The demand for diesel engines continues to decline across Europe, according to figures produced by European Automobile Manufacturers Association (ACEA).
In the fourth quarter of 2018, diesel’s share of the market fell from 41.2 per cent to 34.1 per cent, while petrol continued to further expand its share of new car registrations – from 52.3 per cent to 57.2 percent.
Electric accounted for 2.7 per cent of new cars registered across the EU during the last quarter of 2018, while all alternatively-powered vehicles combined made up 8.6 per cent of the market.
Overall in 2018, more than half of all new passenger cars registered in the EU ran on petrol (56.7 per cent, compared to 50.3 per cent in 2017), while diesel accounted for 35.9 per cent and only 2.0 per cent of new cars were electrically-chargeable vehicles (ECVs).
Demand for diesel cars in the EU decreased during the fourth quarter of 2018. Amid a contracting car market, the number of diesel units fell by 23.6 per cent during the last three months of the year. All passenger car markets in the region posted strong declines, including the EU’s five biggest markets.
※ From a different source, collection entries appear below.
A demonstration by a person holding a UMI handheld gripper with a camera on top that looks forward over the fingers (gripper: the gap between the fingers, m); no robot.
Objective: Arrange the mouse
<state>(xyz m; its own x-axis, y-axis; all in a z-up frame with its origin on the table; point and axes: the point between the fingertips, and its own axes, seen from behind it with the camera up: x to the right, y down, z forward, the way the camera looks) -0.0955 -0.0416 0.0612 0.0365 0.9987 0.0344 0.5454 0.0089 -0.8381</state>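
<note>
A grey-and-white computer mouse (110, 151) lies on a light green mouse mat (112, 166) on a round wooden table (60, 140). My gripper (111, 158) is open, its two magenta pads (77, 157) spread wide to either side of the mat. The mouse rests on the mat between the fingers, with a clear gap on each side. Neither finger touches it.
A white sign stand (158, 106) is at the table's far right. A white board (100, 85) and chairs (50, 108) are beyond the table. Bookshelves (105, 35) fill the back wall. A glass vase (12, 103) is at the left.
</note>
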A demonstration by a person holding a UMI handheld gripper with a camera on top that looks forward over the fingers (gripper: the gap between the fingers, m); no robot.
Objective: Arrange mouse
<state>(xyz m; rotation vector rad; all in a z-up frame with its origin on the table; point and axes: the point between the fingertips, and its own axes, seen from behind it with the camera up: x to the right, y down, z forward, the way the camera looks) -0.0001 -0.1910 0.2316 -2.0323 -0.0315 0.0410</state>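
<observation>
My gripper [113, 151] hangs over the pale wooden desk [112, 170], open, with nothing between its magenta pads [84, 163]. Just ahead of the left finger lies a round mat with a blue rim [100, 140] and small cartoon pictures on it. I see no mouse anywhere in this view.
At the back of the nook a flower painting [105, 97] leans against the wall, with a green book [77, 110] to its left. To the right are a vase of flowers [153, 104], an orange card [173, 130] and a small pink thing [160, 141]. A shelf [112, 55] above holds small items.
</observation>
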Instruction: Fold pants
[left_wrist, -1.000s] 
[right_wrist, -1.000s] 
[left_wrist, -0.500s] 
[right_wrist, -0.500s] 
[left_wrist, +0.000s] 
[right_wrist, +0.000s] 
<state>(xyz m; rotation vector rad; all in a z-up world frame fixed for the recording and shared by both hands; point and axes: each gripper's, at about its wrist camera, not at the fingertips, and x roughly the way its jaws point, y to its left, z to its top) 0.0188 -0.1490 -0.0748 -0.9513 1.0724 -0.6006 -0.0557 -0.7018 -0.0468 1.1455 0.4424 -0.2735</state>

Despite overall car registrations falling by 272,798 units (or -7.9 per cent) during the last quarter of 2018, the number of new petrol cars still grew by 0.8 per cent when compared to 2017, which translates into petrol further expanding its share of the EU market by 5 percentage points. Registrations of petrol cars increased in each of the five big EU markets, except for Germany (-9.9 per cent).
In the fourth quarter of 2018, registrations of alternatively-powered cars across the European Union grew significantly (+21.1 per cent). ECVs lead this growth with the highest percentage gain (+33.1 per cent), notably driven by an uplift of the battery-electric segment (+88.7 per cent), but registrations of plug-in hybrids saw their first drop since 2016 (-7.9 per cent).
Hybrid electric vehicles (HEVs) also performed very well (+31.1 per cent) during the last quarter of the year, accounting for more than half of all APV registrations. By contrast, demand for LPG and NGV vehicles fell by 13.8 per cent in the fourth quarter – recording a sharp decline in registrations of natural gas cars.